WORK INSTRUCTION: Work out how many lines in the entries contain the string "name", and give nothing but that number.

DATA EXTRACT:
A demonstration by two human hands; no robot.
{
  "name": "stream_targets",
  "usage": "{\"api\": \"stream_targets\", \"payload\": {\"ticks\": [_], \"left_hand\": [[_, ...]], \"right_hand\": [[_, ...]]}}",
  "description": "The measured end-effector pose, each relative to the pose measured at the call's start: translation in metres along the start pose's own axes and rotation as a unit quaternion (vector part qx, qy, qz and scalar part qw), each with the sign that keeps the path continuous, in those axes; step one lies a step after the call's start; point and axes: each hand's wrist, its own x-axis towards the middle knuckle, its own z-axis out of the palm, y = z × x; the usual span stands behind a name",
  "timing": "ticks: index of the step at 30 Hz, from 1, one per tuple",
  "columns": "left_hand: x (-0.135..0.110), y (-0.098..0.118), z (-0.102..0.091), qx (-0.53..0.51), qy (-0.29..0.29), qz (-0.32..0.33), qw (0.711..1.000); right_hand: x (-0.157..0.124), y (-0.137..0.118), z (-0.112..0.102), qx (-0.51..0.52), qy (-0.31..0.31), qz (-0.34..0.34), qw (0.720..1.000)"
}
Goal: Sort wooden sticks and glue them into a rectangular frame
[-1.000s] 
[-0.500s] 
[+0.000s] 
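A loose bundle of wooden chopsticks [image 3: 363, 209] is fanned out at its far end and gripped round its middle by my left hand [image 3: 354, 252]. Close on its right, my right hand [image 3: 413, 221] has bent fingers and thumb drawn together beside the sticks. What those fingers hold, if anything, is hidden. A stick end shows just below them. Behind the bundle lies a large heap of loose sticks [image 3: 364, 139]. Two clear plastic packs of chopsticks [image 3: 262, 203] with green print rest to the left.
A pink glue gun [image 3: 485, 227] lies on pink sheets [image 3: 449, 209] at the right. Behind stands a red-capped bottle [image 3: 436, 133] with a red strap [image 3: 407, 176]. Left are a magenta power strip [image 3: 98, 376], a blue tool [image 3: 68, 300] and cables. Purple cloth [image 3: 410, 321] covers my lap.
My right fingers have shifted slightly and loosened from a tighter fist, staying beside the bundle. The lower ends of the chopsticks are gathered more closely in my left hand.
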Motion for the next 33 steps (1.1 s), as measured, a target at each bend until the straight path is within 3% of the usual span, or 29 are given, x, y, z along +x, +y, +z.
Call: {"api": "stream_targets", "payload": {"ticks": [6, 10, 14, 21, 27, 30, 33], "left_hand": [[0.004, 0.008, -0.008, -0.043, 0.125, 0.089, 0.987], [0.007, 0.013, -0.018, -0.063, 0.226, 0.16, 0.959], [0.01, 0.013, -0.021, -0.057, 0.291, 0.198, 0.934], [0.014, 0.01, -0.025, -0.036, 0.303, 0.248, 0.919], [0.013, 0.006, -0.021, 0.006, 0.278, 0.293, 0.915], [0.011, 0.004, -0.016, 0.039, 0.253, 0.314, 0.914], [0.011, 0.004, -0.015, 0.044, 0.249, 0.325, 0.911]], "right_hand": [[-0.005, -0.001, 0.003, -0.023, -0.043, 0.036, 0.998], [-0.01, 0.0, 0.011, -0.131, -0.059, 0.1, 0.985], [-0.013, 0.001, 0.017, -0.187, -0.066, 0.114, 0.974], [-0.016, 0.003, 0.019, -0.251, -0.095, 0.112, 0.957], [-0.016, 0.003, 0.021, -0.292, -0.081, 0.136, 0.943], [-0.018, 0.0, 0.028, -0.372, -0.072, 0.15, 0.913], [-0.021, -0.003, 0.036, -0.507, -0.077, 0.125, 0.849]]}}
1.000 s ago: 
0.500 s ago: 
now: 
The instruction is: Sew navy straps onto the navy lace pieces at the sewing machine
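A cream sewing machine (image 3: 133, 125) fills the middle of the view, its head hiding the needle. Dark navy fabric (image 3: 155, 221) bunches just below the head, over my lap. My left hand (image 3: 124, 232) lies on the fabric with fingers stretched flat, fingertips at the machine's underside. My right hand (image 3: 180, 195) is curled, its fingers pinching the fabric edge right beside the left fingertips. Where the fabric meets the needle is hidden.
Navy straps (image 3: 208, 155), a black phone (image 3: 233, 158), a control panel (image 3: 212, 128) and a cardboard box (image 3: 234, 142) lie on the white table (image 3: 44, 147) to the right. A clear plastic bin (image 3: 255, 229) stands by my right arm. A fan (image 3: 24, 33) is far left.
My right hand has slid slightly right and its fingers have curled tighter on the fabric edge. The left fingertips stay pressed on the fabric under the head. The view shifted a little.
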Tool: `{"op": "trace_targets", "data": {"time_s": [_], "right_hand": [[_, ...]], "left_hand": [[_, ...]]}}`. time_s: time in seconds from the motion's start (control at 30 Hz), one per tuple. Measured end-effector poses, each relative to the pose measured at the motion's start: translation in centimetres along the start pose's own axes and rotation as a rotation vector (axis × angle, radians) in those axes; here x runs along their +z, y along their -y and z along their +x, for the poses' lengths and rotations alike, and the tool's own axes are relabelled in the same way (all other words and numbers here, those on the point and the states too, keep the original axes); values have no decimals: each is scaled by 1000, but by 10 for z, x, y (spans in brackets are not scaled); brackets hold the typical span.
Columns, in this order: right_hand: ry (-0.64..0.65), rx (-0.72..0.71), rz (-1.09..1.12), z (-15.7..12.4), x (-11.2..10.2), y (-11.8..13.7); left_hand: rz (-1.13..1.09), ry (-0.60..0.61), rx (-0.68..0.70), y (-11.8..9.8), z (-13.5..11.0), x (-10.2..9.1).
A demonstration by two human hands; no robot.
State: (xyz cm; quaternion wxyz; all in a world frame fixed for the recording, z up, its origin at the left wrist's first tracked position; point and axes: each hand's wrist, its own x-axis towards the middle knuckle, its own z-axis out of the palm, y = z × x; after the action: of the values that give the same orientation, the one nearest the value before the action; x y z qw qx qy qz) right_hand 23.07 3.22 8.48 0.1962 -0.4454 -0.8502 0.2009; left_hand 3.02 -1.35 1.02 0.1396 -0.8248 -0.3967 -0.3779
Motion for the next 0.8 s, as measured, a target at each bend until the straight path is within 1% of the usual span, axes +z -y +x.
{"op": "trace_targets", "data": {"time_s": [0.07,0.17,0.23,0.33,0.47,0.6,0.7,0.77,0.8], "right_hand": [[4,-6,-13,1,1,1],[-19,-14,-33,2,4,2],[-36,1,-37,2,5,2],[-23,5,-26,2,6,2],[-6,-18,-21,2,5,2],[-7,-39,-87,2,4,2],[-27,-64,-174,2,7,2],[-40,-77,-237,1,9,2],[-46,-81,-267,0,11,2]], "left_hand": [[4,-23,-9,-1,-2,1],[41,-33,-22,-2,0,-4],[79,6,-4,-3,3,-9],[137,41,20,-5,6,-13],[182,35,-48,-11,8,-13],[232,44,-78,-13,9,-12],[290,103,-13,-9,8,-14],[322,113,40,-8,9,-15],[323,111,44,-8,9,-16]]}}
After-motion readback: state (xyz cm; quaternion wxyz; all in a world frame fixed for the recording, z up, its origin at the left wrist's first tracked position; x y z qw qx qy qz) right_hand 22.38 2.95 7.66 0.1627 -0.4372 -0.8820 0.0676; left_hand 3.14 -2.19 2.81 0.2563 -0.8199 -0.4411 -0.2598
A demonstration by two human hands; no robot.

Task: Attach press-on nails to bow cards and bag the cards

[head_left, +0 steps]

EXERCISE RESULT: 2